1) Know specifically what/why you are practicing. 

This first step in proper practice sounds simple but is often overlooked.  Countless times I’ve approached students and range-goers and asked them specifically what they are practicing. Nearly all the responses fall into two categories. The most common response is that the golfer is “just trying to hit the ball well.” Usually this person has no motive or goal related to their practice.  This method may work for some golfers who are trying to blow off steam for an hour, but is ineffective for those seriously trying to improve performance. The other common response I hear is from golfers who I call “tinkerers.” They are always working on something new in their swing, whether it is a tip they saw in the latest magazine or something they heard from a playing partner. Although this category is more effective when executed properly, it often lacks execution. I challenge every reader of this article to assess their own practice and determine if they fall into either category.

Effective practice involves understanding what and why you are practicing. Golfers who are “just trying to hit the ball well” often lack specific goals for practice. Without a goal or motive for our practice the only proficiency we gain is at hitting golf balls on the range. Often this does not transfer to the golf course and is why many golfers have such dissonance in their performance on the range compared to their performance on the golf course. I am also a strong believer that you must understand why you are practicing. Students who understand why they are practicing often develop a better understanding of the process of improvement as opposed to the mentality that one tip will make them the next major champion. It also gives golfers an opportunity to gauge the source of the information received. Although most tips printed in magazines are accurate, they do not always apply to the reader and can actually cause further flaws if not implemented correctly. On the opposite end of the spectrum, advice taken from an untrained playing partner could simply be incorrect information and again can add further flaws to their game. As a PGA Professional I encourage everyone who truly wants to improve to contact their local PGA Professional. A good instructor is trained to determine what and why you should practice.

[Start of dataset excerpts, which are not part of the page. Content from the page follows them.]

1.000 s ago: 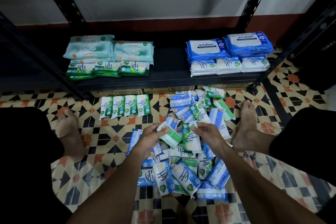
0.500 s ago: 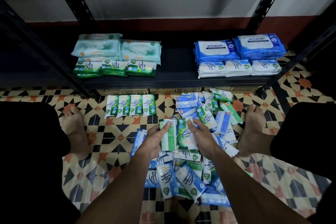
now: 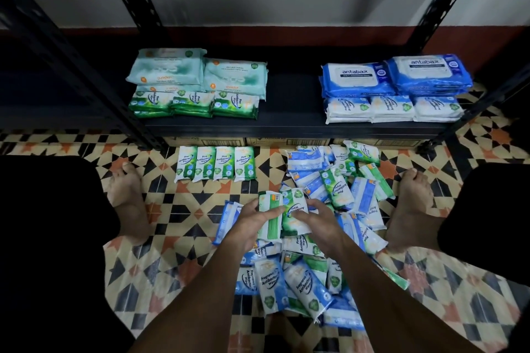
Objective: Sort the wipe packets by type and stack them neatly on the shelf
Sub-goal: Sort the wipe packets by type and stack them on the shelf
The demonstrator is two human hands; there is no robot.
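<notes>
Two green packets are held up off the floor, side by side and touching along their long edges, over the near middle of the pile (image 3: 338, 203). I see the left hand (image 3: 251, 223) curled round the left packet (image 3: 268, 219), which is back face up with its barcode at the far end. The right hand (image 3: 319, 222) grips the right packet (image 3: 294, 213), print side up. Both long axes run roughly away from the person, toward the shelf (image 3: 286, 125).

Below them the pile is a jumble of blue and green packets pointing every way on the tiled floor (image 3: 186, 209), between two bare feet. To its left, just before the shelf's front edge, a row (image 3: 215, 163) of four green packets lies flat. They touch side by side, long axes toward the shelf.

On the shelf's left half, green stacks (image 3: 192, 104) sit at the front edge with their long axes along it, and pale teal packs (image 3: 200, 73) lie behind them. Toward the right end, white stacks (image 3: 393, 109) line the front edge, with blue packs (image 3: 397, 74) behind.
</notes>
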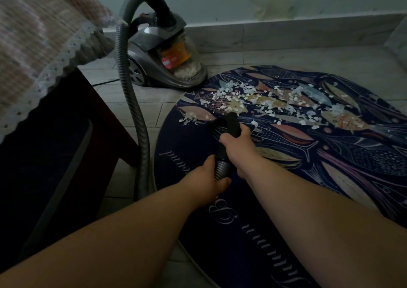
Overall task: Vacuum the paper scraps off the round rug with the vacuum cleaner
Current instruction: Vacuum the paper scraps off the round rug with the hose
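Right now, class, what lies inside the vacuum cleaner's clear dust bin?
Pale shredded scraps are piled at the bottom of the dust bin, below an orange inner part. The grey body of the vacuum cleaner hides the rest.

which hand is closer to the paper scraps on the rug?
Right. The right hand grips the black nozzle just behind its tip, next to the paper scraps. The left hand holds the ribbed hose further back, toward the person.
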`<state>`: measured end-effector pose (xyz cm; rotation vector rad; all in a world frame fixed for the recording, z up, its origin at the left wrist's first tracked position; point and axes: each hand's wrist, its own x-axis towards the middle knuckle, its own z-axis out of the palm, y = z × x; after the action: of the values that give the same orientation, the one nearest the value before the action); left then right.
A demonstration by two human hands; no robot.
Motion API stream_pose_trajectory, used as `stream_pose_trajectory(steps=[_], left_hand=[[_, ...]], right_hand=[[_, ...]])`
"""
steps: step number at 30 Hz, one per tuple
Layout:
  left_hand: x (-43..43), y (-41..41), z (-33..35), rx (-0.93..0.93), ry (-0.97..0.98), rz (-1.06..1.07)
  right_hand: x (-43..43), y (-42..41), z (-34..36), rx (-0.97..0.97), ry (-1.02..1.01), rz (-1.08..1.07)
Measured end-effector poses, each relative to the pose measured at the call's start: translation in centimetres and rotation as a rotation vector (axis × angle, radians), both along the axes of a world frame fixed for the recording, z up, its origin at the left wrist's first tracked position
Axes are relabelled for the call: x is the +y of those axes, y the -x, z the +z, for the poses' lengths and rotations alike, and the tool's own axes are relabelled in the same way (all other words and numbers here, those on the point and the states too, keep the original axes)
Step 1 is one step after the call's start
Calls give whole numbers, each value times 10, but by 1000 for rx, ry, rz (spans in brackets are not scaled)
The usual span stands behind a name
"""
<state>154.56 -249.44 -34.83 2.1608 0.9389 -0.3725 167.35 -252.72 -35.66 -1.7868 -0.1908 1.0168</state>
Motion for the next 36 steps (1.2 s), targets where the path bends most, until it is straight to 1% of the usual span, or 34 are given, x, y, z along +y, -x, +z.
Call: stream_pose_trajectory(steps=[5,8,14,18,23,28,31,36], left_hand=[[8,1,0,-45,69,88],[16,7,1,-70,48,129],[27,22,3,-85,73,214],[28,22,4,-71,85,199],[22,7,4,-95,113,160],[20,-16,6,-79,129,88],[19,-21,4,-86,130,62],[23,-19,0,-69,125,87]], right_hand=[[14,-2,4,13,14,44],[30,1,8,48,14,95],[50,16,12,97,-24,166],[51,18,7,104,-29,136],[40,4,10,30,13,58],[30,-16,7,-20,43,-46],[27,-23,3,-11,20,-50],[32,-22,-1,-13,19,-24]])
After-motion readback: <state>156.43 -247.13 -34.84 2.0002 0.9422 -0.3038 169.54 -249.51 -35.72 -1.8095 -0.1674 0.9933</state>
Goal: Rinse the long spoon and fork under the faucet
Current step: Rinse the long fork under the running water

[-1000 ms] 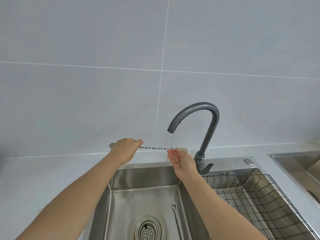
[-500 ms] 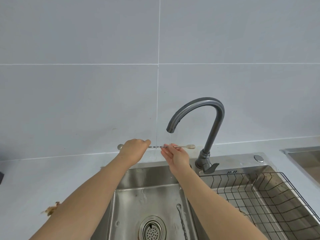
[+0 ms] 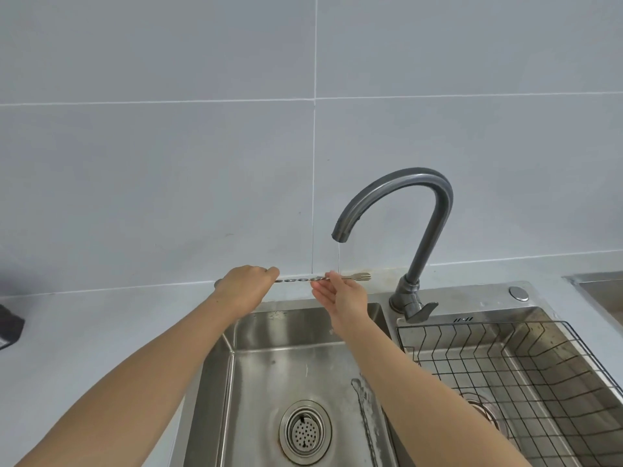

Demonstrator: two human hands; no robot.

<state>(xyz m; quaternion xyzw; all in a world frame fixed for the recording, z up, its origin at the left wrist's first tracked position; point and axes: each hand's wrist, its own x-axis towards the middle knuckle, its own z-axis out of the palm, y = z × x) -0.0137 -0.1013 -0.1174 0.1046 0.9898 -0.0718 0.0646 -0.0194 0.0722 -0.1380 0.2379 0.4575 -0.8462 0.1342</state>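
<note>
Grey tiled wall (image 3: 168, 163), steel sink (image 3: 303, 326); left grip (image 3: 244, 291) tight around fork (image 3: 296, 280), right grip (image 3: 344, 296) loose against it.

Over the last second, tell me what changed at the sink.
The right hand slid left along the long twisted steel fork, off the tines, which now stick out clear to its right; its fingers touch the shaft under the thin stream. Unchanged: the left hand grips the handle end, the grey curved faucet runs, and the long steel spoon lies in the steel sink.
</note>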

2) Know how to practice a specific skill. 

How golfers practice is a mindset that needs a complete overhaul. Most golfers have a false sense of learning and the learning process. A question I ask students after every lesson is how they plan on practicing until the next lesson.  I can almost guarantee that the first time I ask this the response involves the words “driving range.” The driving range is a great place to practice for certain things such as shot shaping, distance control and alignment. But attempting to practice other things such as mechanics or specific body movements on the driving range can lead to slower improvement and regression. A great coach once told me that learning to hit a full golf shot is like learning to doing a backflip on a four-foot balance beam. If I were teaching my students to do backflips on balance beams I would have to take a much different approach than how some instructors currently teach golf. In golf, students often hear the information once and then want to try it in a full swing right away. If I were to apply this same method to gymnastics I wouldn’t have any students left due to the injuries they would sustain. My business would most likely be uninsurable as well. To learn how to backflip on a balance beam, you would first start by walking on a piece of tape on the ground, then walking on a one-foot beam, then learning to do a backflip on the ground, then one-foot beam, etc.  Due to the risk of injury in gymnastics, a gymnast cannot progress to the next step until a student has mastered the previous skill. The same risk applies to golf, although the risk in golf involves injuring your swing instead of falling on your head. This process applies especially for making mechanical swing changes. When making a swing change start by doing a drill to promote that change. Then you should progress to swinging in slow motion without a ball. You can speed up over time until you are at full swing speed. One of the nice things about this process is that the driving range isn’t necessary for the first steps. Swinging without the ball and in slow motion can often be done at home.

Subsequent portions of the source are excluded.